Department of Dermatology, Rambam Health Care Campus, Haifa, Israel.
School of Public Health, Faculty of Social Welfare and Health Sciences, University of Haifa, Haifa, Israel.
J Am Acad Dermatol. 2018 Jun;78(6):1084-1089.e1. doi: 10.1016/j.jaad.2017.11.039. Epub 2017 Dec 2.
The association of nonparaneoplastic pemphigus with comorbid hematologic malignancies has yet to be established.
To estimate the association between pemphigus and the common types of hematologic malignancies.
A cross-sectional study was conducted comparing pemphigus patients with age-, sex- and ethnicity-matched control subjects regarding the prevalence of 6 comorbid hematologic malignancies. The study was performed using the computerized database of Clalit Health Services ensuring the availability of 4.5 million patients.

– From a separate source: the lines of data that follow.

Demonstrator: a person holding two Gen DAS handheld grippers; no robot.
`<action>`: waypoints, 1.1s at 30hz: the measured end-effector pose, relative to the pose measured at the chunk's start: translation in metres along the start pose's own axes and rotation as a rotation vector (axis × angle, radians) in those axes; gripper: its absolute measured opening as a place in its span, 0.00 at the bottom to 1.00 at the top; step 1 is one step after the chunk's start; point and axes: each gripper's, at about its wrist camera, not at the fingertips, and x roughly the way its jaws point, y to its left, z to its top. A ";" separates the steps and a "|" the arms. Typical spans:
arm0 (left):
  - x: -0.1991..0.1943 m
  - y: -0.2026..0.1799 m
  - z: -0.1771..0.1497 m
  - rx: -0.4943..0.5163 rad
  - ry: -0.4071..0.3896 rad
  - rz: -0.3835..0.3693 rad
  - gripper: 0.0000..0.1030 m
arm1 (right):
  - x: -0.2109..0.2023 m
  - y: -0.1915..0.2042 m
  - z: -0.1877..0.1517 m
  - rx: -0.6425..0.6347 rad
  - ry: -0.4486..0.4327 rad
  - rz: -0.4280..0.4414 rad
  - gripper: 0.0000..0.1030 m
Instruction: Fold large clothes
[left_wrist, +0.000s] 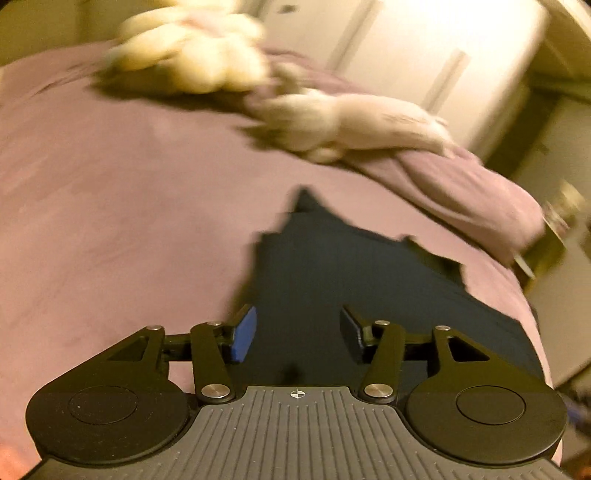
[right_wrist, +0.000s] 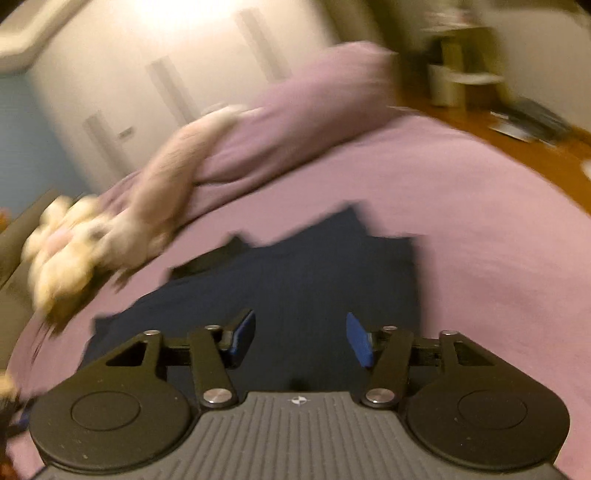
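Observation:
A dark navy garment (left_wrist: 351, 273) lies spread on a purple bed (left_wrist: 110, 184). My left gripper (left_wrist: 297, 334) is open above the garment's near part, with nothing between its blue pads (left_wrist: 245, 334). In the right wrist view the same garment (right_wrist: 314, 269) lies on the bed (right_wrist: 480, 221). My right gripper (right_wrist: 301, 339) is open above it and holds nothing. Both views are blurred by motion.
Cream plush toys (left_wrist: 192, 55) and a pale one (left_wrist: 369, 125) lie at the far side, also in the right wrist view (right_wrist: 74, 254). A purple pillow or duvet roll (right_wrist: 295, 118) sits behind. White wardrobe doors (left_wrist: 406, 48) stand beyond; wooden floor (right_wrist: 535, 147) at right.

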 end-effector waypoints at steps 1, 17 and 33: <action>0.009 -0.017 0.003 0.037 -0.004 -0.016 0.57 | 0.016 0.014 0.001 -0.043 0.023 0.024 0.42; 0.186 -0.038 0.023 0.057 -0.113 0.224 0.65 | 0.202 0.031 0.023 -0.392 0.040 -0.151 0.30; 0.106 0.016 0.011 -0.040 -0.002 0.135 0.78 | 0.079 -0.002 0.006 -0.286 -0.037 -0.282 0.41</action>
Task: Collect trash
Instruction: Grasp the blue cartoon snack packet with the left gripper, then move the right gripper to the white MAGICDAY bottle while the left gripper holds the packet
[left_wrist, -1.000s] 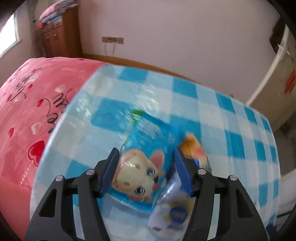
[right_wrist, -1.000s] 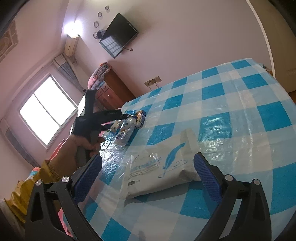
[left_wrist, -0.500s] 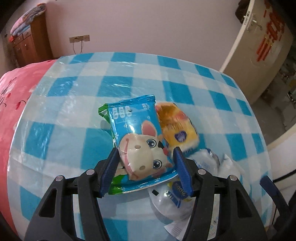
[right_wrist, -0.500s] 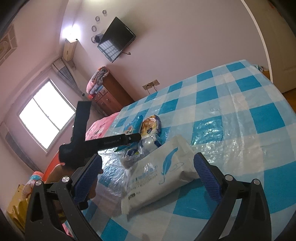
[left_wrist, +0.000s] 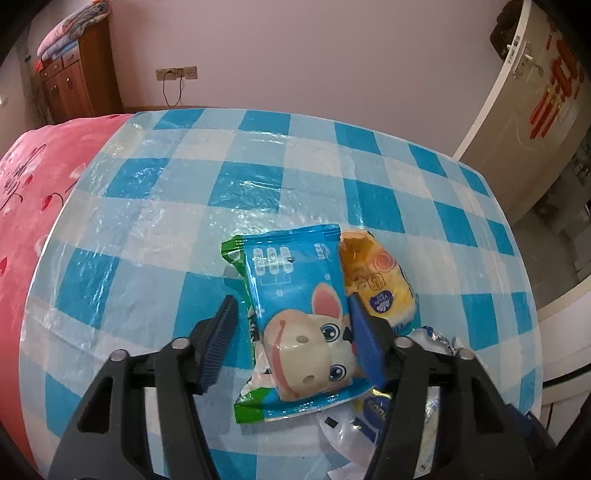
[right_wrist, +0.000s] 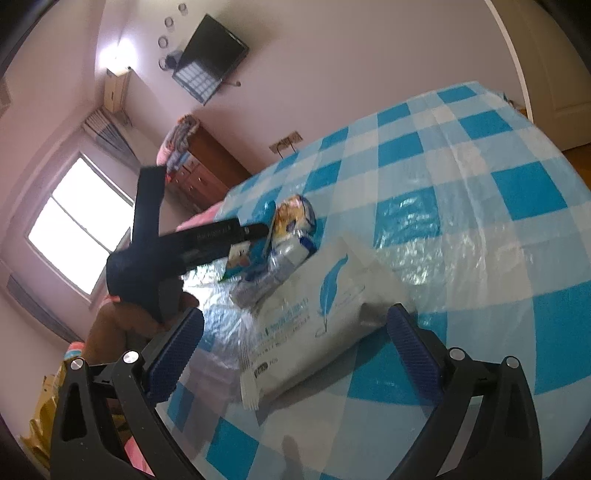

The study included 1985 pemphigus patients and 9874 control subjects. The prevalence of chronic leukemia (0.9% vs 0.4%, odds ratio [OR] 2.1, 95% confidence interval [CI] 1.2-3.6), multiple myeloma (0.8% vs 0.4%, OR 2.2, 95% CI 1.2-3.9), and non-Hodgkin lymphoma (1.8% vs 1.2%, OR 1.5, 95% CI 1.0-2.2) was greater in patients with pemphigus than in controls. The association with chronic leukemia remained significant following the adjustment for immunosuppressive therapy (adjusted OR 2.0, 95% CI 1.1-3.7). No significant associations were observed between pemphigus and acute leukemia, Hodgkin lymphoma, myelodysplastic syndrome, and polycythemia vera.
Lack of immunopathologic validation of the diagnosis of pemphigus.
A significant association was observed between pemphigus and chronic leukemia, multiple myeloma, and non-Hodgkin lymphoma. Further research is warranted to establish this observation in other cohorts.
非副肿瘤性天疱疮与合并血液恶性肿瘤之间的关联尚未确定。
评估天疱疮与常见血液恶性肿瘤类型之间的关联。
采用病例对照研究,比较天疱疮患者与年龄、性别和种族匹配的对照人群中 6 种合并血液恶性肿瘤的患病率。该研究使用 Clalit 健康服务的计算机数据库进行,该数据库可确保 450 万患者的可用性。
研究纳入了 1985 例天疱疮患者和 9874 例对照人群。慢性白血病(0.9%比 0.4%,比值比 [OR] 2.1,95%置信区间 [CI] 1.2-3.6)、多发性骨髓瘤(0.8%比 0.4%,OR 2.2,95% CI 1.2-3.9)和非霍奇金淋巴瘤(1.8%比 1.2%,OR 1.5,95% CI 1.0-2.2)在天疱疮患者中的患病率高于对照组。调整免疫抑制治疗后,与慢性白血病的关联仍然显著(调整后的 OR 2.0,95% CI 1.1-3.7)。天疱疮与急性白血病、霍奇金淋巴瘤、骨髓增生异常综合征和真性红细胞增多症之间无显著关联。
缺乏对天疱疮诊断的免疫病理学验证。
天疱疮与慢性白血病、多发性骨髓瘤和非霍奇金淋巴瘤之间存在显著关联。需要进一步的研究来在其他队列中证实这一观察结果。